Halberstam’s title alone evoked a certain reaction from me. I felt I already knew, intuitively, what the queer art of failure was. Because aren’t all queer people failures in the eyes of mainstream society? Failures to marry (correctly), failures to reproduce (naturally), failures to conform to binary gender? It seems to me that this is something all queer people struggle with on some level, whether they’re aware of it or not. We lost the game before we ever had the chance to play. Coming to terms with that is a big part of accepting who we are, which is why books like The Velvet Rage have been so impactful as they guide readers to that realization. But once I got there, I found queer failure to be supremely liberating. My identity is no longer built around a desire to achieve an unattainable, heternormative model of success, and I’m much happier for it. I am free, in my failure, to define success for myself, to create a new game or attempt to change the old.

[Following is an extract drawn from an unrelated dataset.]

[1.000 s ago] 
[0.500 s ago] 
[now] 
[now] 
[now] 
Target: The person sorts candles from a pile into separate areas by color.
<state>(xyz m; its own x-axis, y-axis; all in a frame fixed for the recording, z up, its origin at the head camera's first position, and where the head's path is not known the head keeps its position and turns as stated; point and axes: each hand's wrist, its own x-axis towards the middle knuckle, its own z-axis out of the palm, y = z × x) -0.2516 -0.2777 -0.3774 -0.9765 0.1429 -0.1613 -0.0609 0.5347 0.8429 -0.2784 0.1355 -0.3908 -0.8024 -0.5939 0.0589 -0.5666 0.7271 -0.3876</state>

I wanted to offer up my own anecdote on the benefits of failure. I like to play Dungeons and Dragons, a fantasy roleplaying game (yes, that one). Part of the game is about defeating monsters, but another part is about collaborative storytelling, and that’s the part I really care about. Very often in these games there is a type of player that always frustrates me. This type of player is concerned almost exclusively with how powerful they can make their character. They want to be the strongest, the best, and to never lose. But I think losing, failing, is the best part of D&D. We know how the story is ‘supposed’ to go: the good guys beat the bad guys and save the world. That’s what we’ll get if we always win, and that’s a painfully boring and predictable story. What’s the point of having this complex role playing system if we never make proper use of it? Victory really only has one outcome, but failure has many. Who knows what will happen if we fail to break a door down or to trick the guard into letting us by? Failure demands more from the players than does victory. It forces us to think on our feet, to be creative and to subvert expectations. It takes a two-dimensional story about good and evil and makes it into a three dimensional one with twists, turns, and fleshed out characters. The game is better with failure, in fact, there’s no game without it. When you win, it’s over, and if there was ever an activity where the journey is more important than the destination, it’s D&D. Halberstam wants us to see failure as more than just an obstacle to success, and I think that’s an attitude worth taking with us into whatever it is we’re doing, whether it’s D&D or life.